Required work: Among the records, how many lines carry the string "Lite"? Give that number with nothing added.

-- Data to process follows --

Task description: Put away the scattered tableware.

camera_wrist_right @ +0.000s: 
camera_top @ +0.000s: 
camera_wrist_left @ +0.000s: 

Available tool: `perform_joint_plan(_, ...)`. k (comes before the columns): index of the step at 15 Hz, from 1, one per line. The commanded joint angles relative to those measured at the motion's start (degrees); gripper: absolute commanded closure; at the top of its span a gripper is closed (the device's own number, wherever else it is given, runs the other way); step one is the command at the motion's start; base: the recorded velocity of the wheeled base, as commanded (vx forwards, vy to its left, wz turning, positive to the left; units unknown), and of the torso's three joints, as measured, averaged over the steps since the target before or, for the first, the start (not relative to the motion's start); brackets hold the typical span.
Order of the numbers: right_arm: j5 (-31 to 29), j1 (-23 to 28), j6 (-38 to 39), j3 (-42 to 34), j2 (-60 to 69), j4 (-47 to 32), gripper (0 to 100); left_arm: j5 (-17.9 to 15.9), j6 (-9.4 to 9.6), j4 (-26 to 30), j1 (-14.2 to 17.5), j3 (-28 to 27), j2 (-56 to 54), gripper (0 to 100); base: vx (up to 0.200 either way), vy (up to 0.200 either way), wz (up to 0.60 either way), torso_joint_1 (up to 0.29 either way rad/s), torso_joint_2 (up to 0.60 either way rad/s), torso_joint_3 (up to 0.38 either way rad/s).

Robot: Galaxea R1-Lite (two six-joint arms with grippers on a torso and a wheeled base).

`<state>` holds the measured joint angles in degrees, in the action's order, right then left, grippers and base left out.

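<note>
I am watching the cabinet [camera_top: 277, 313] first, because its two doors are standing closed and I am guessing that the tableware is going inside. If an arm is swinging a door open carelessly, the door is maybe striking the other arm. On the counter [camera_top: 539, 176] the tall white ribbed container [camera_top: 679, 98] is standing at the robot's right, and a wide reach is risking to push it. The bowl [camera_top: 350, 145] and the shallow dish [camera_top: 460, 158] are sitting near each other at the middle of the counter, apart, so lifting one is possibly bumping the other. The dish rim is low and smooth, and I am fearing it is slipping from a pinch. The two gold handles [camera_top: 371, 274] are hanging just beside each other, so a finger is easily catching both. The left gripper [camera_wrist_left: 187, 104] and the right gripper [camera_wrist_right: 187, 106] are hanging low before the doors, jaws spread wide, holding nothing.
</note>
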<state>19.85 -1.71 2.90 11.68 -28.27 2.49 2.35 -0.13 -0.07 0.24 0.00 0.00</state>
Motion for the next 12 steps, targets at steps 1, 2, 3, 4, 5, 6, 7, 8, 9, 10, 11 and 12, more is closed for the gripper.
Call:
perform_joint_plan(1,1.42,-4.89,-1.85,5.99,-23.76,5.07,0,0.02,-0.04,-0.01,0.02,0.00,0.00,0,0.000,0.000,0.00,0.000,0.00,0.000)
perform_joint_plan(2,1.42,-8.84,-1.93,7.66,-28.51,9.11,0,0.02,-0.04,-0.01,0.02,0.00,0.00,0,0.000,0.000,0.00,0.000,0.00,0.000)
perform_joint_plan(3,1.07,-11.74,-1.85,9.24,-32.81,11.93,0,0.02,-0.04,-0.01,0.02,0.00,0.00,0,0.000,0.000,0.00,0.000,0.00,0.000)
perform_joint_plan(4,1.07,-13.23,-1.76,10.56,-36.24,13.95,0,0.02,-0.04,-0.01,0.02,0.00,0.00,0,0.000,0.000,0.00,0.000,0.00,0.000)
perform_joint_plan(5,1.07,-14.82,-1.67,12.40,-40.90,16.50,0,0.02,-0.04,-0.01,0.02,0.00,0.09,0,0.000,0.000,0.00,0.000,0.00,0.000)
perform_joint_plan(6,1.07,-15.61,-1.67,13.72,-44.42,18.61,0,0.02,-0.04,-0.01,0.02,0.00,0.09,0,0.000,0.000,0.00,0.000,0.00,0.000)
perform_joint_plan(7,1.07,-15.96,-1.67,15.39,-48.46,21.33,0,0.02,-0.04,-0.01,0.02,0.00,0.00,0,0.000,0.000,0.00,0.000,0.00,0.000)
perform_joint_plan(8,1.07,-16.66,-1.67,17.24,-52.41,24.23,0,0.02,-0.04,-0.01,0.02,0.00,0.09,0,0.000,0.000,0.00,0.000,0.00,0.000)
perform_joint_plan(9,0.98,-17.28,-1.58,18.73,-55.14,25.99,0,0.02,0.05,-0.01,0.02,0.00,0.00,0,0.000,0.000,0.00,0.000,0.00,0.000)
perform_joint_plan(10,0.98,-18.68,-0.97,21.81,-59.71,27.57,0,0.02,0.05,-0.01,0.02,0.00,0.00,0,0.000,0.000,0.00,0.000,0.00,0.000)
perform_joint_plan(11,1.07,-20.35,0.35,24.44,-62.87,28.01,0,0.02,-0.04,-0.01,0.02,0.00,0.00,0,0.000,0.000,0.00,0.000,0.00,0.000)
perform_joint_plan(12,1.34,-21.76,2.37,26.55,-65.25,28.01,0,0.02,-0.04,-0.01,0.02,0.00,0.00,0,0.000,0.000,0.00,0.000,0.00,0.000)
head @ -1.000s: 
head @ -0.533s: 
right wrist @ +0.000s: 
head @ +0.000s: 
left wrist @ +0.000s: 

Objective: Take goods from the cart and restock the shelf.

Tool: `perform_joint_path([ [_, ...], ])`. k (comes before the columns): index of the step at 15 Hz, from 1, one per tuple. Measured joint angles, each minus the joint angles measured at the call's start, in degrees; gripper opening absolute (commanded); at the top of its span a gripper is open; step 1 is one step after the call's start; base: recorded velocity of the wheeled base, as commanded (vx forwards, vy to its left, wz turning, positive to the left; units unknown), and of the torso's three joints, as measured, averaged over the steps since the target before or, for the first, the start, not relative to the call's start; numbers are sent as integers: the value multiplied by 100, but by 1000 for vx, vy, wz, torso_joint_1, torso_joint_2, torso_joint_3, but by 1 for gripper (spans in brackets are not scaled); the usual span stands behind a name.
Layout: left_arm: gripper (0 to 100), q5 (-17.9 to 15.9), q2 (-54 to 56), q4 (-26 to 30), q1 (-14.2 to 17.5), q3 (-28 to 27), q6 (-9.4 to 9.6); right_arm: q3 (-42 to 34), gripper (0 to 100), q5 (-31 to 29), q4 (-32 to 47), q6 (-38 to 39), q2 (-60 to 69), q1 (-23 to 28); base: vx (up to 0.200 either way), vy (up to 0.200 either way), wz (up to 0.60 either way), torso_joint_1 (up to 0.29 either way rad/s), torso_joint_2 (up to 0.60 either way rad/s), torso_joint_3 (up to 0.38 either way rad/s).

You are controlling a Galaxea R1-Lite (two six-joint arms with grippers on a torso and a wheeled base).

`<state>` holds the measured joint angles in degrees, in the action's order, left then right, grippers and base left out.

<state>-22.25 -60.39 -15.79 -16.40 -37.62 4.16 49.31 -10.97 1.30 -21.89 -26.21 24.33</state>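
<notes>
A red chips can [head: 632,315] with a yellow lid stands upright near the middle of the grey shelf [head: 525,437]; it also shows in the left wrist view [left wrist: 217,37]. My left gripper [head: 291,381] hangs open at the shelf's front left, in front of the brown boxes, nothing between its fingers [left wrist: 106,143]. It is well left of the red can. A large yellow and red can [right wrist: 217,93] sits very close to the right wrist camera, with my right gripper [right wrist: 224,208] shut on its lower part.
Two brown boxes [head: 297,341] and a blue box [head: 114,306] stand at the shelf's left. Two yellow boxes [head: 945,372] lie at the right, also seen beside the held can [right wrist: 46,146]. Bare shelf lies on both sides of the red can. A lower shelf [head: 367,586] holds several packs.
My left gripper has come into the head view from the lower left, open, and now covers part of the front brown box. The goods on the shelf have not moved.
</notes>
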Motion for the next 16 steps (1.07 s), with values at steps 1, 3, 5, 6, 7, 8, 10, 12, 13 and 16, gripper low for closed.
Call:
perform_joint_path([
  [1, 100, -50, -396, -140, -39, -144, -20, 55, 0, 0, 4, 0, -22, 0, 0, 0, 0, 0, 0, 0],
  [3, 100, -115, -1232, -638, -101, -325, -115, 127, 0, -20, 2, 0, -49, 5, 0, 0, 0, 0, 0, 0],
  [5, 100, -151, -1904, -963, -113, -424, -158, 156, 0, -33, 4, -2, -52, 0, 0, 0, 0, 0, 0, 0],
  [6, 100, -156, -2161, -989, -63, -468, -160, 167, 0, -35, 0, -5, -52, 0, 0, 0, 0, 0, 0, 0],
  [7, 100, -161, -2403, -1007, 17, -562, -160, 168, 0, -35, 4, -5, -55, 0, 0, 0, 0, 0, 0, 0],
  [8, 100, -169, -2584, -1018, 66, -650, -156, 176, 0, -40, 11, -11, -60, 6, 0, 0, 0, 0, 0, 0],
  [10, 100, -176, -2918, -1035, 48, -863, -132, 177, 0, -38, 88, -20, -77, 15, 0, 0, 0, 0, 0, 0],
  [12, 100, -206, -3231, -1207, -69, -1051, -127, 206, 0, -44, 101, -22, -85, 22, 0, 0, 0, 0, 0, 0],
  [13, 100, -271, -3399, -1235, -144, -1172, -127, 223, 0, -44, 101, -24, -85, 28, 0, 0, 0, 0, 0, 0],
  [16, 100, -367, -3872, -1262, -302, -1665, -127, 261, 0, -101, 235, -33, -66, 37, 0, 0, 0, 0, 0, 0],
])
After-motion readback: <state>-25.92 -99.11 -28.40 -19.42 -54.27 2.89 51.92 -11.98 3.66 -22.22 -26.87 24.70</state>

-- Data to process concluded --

Response to the task: 2